Start of MATERIAL PROVIDED

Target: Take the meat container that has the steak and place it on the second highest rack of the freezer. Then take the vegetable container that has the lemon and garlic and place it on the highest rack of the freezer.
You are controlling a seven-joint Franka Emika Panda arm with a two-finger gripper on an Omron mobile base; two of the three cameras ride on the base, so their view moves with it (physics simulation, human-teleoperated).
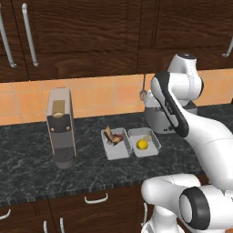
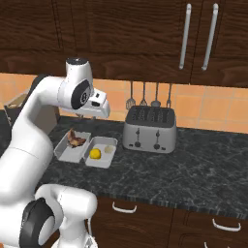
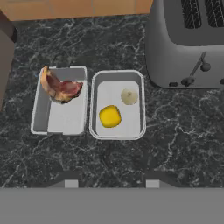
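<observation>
The meat container (image 3: 65,120), a grey tray, lies on the dark counter with the steak (image 3: 59,87) at its far end. Right beside it is the vegetable container (image 3: 127,124) with the lemon (image 3: 110,116) and the garlic (image 3: 129,96). My gripper (image 3: 112,180) hangs above the counter just in front of both trays, open, with nothing between its fingertips. From the right base view, the gripper (image 2: 97,116) is over the meat container (image 2: 68,149) and the vegetable container (image 2: 101,160). The freezer and its racks are out of view.
A grey toaster (image 3: 188,39) stands just right of the trays, close to the vegetable container. A tall grey coffee machine (image 1: 60,127) stands to the left of the meat container (image 1: 117,150). Dark wall cabinets (image 1: 91,32) hang above the counter, and utensils (image 2: 143,94) hang on the tiled wall.
</observation>
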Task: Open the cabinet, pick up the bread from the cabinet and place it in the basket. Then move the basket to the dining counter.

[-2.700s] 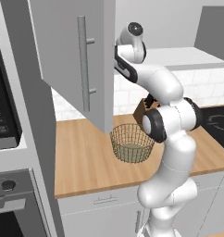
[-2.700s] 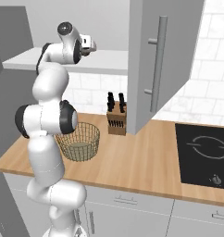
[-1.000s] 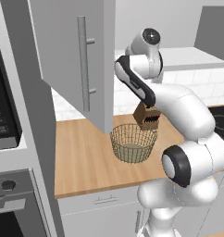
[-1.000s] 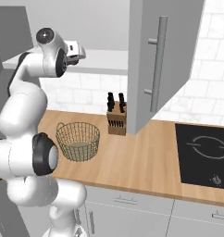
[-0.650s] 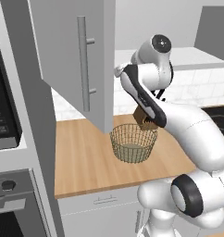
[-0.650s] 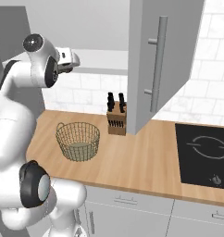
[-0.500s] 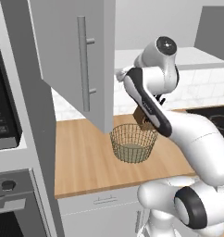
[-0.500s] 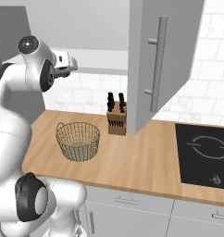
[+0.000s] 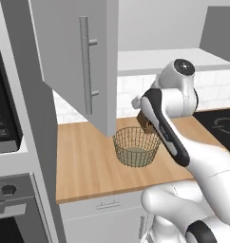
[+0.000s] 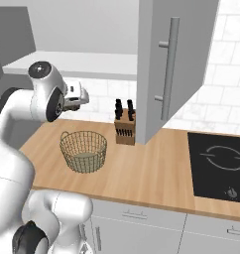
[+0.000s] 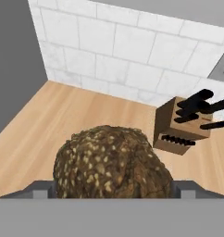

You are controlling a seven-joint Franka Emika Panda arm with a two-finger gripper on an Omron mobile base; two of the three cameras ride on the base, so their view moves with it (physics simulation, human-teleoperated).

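Left base view: your basket (image 9: 136,147) sits on the wood worktop (image 9: 83,156) beneath the open cabinet (image 9: 83,61) door. Right base view: the gripper (image 10: 82,97) hangs above and just behind the basket. Hand view: the bread (image 11: 113,163) sits gripped between the wide-set fingers, knife block (image 11: 183,127) beyond

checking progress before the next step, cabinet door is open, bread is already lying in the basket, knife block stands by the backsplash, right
Not quite. The bread is not in the basket yet: the hand view shows it between the gripper's fingers, above the worktop, and the right base view shows nothing brown in the basket. The rest holds: the cabinet door is open and the knife block stands by the backsplash.
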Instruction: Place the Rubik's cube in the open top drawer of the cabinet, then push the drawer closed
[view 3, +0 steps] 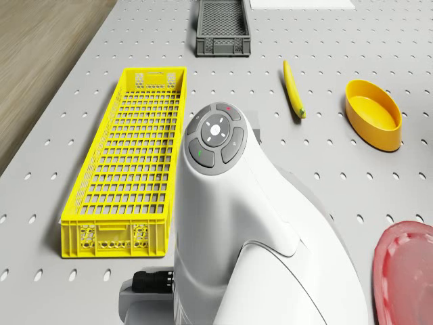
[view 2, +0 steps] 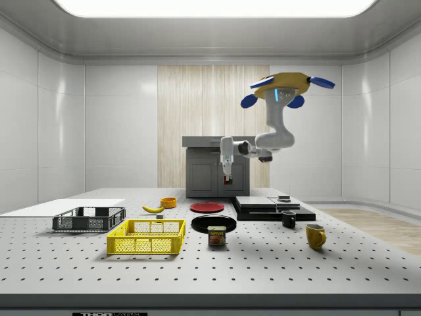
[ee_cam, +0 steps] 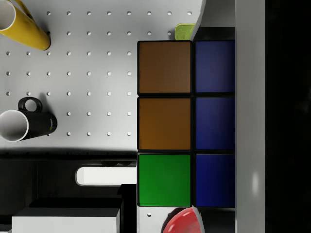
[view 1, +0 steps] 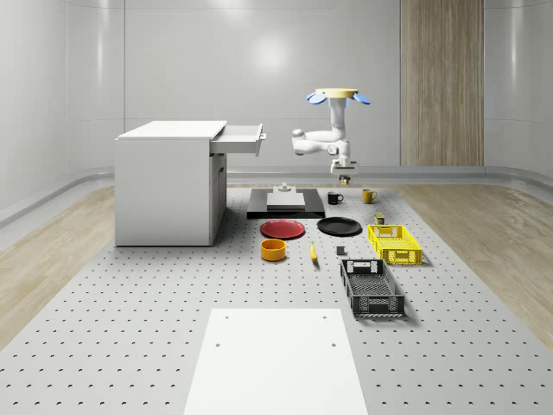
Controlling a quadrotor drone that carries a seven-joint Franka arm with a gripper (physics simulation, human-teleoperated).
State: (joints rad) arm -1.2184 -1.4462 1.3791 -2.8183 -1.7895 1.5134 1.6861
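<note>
Above the worktop (view 1: 449, 346), the hovering drone (view 1: 338, 94) carried the cube (ee_cam: 187, 124) clamped in its jaws, the open drawer (view 1: 238, 138) lying toward nine o'clock in the whole-scene view.

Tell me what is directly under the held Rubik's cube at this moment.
In the wrist view, the Rubik's cube in the gripper hangs above the pegboard table, near the black mug and yellow mug. What lies straight beneath is covered by the cube itself.
</note>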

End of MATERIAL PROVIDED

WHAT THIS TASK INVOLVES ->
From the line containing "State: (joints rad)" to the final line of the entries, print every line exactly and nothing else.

PROBLEM SOLUTION ->
State: (joints rad) arm -1.2184 -1.4462 1.3791 -2.8183 -1.7895 1.5134 1.6861
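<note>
Above the worktop (view 1: 449, 346), the hovering drone (view 1: 338, 94) carried the cube (ee_cam: 187, 124) clamped in its jaws, the open drawer (view 1: 238, 138) lying toward nine o'clock in the whole-scene view.

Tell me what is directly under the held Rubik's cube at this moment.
In the wrist view, the Rubik's cube in the gripper hangs above the pegboard table, near the black mug and yellow mug. What lies straight beneath is covered by the cube itself.
</note>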

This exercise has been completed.